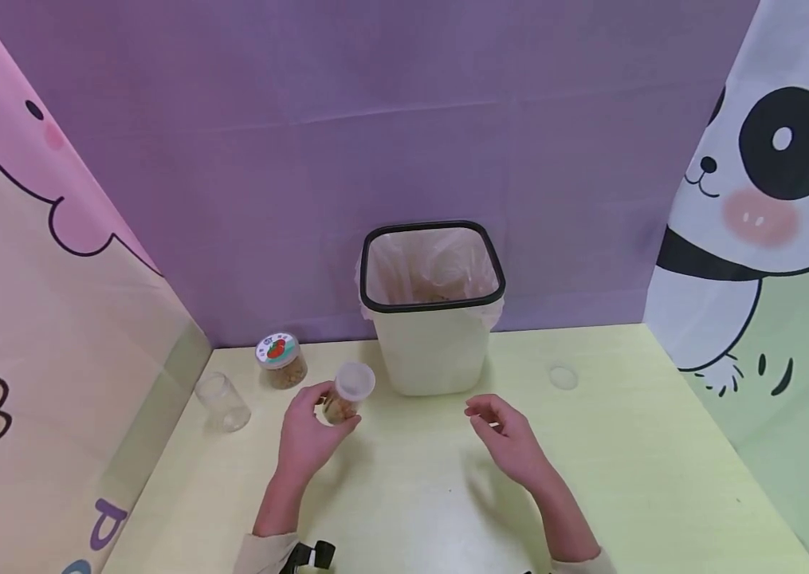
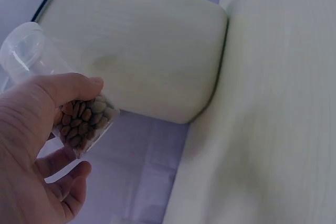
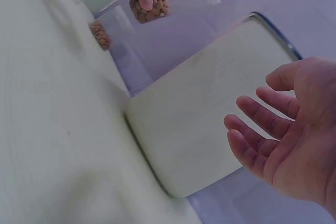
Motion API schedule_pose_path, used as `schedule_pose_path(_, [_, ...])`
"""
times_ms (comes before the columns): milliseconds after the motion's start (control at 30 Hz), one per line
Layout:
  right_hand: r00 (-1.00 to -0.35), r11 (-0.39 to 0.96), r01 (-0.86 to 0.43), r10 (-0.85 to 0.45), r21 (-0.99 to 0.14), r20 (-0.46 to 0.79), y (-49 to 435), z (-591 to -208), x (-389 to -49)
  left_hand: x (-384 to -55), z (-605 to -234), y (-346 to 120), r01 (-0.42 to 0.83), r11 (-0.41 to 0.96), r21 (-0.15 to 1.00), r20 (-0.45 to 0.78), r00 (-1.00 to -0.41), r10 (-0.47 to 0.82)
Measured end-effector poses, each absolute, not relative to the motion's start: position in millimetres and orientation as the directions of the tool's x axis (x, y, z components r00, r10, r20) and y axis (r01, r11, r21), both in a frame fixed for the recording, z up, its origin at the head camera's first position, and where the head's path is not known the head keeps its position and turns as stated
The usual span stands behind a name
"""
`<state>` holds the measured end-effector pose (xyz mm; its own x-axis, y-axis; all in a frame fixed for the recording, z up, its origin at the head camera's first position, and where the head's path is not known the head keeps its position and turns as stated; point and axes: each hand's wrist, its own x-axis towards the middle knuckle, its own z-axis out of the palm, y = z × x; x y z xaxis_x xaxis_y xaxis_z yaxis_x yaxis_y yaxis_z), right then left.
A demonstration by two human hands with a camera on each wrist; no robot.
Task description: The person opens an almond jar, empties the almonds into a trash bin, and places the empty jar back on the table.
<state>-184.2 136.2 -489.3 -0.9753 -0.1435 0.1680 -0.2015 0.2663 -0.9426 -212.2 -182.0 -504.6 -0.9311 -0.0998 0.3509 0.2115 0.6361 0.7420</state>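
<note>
A clear plastic jar point(image 1: 340, 407) with a whitish translucent lid is gripped between the thumb and fingers of my left hand point(image 1: 312, 434), raised above the table. Brown, almond-like pieces point(image 2: 84, 121) fill its lower part, and the jar leans in the left wrist view. My right hand point(image 1: 509, 440) holds nothing. It hovers over the table to the right, in front of the bin, with its fingers loosely bent and apart. Between and behind the hands stands a cream bin point(image 1: 436, 351) with a black rim and a thin bag liner.
Left of the held jar, a second jar point(image 1: 288, 372) has brown pieces inside and a lid with a red fruit label. Farther left is a clear jar point(image 1: 223, 402) without visible contents. A clear round disc point(image 1: 563, 377) lies right of the bin. Purple cloth point(image 1: 268, 199) hangs behind.
</note>
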Motion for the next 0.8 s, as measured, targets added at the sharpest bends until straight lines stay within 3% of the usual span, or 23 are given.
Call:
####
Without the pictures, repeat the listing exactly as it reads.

→ **Your response**:
Motion API schedule_pose_path, used as `schedule_pose_path(_, [_, ...])`
"""
times_ms (comes before the columns): milliseconds after the motion's start (control at 30 Hz), one per line
Layout:
  right_hand: r00 (-1.00 to -0.35), r11 (-0.39 to 0.96), r01 (-0.86 to 0.43), r10 (-0.85 to 0.45), r21 (-0.99 to 0.14), r20 (-0.46 to 0.79), y (-49 to 435), z (-591 to -208), x (-389 to -49)
  left_hand: x (-384 to -55), z (-605 to -234), y (-346 to 120), r01 (-0.42 to 0.83), r11 (-0.41 to 0.96), r21 (-0.15 to 1.00), r20 (-0.45 to 0.78), r00 (-1.00 to -0.41), r10 (-0.47 to 0.82)
Measured end-effector poses, each absolute, not relative to the motion's start: position in millimetres and orientation as the directions of the tool's x axis (x, y, z components r00, r10, r20) and y axis (r01, r11, r21), both in a frame fixed for the recording, z up, its origin at the head camera's first position, and where the head's path is not known the head keeps its position and turns as stated
The usual span stands behind a name
"""
`<state>` holds the measured end-effector pose (xyz mm; its own x-axis, y-axis; all in a frame fixed for the recording, z up, its origin at the head camera's first position, and where the head's path is not known the head keeps its position and turns as stated; point and axes: each hand's wrist, its own x-axis towards the middle knuckle, its own z-axis out of the palm, y = z × x; x y z xaxis_x xaxis_y xaxis_z yaxis_x yaxis_y yaxis_z), right then left.
A demonstration by two human hands with a camera on each wrist; no robot.
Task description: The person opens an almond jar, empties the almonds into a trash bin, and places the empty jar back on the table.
<state>-184.2 136.2 -489.3 -0.9753 -0.1435 0.1680 -0.2015 0.2663 -0.9426 -212.2 -182.0 -504.6 -0.9311 -0.0998 0.3509 0.2115 0.6361 0.7420</state>
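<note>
A clear plastic jar point(image 1: 340, 407) with a whitish translucent lid is gripped between the thumb and fingers of my left hand point(image 1: 312, 434), raised above the table. Brown, almond-like pieces point(image 2: 84, 121) fill its lower part, and the jar leans in the left wrist view. My right hand point(image 1: 509, 440) holds nothing. It hovers over the table to the right, in front of the bin, with its fingers loosely bent and apart. Between and behind the hands stands a cream bin point(image 1: 436, 351) with a black rim and a thin bag liner.
Left of the held jar, a second jar point(image 1: 288, 372) has brown pieces inside and a lid with a red fruit label. Farther left is a clear jar point(image 1: 223, 402) without visible contents. A clear round disc point(image 1: 563, 377) lies right of the bin. Purple cloth point(image 1: 268, 199) hangs behind.
</note>
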Motion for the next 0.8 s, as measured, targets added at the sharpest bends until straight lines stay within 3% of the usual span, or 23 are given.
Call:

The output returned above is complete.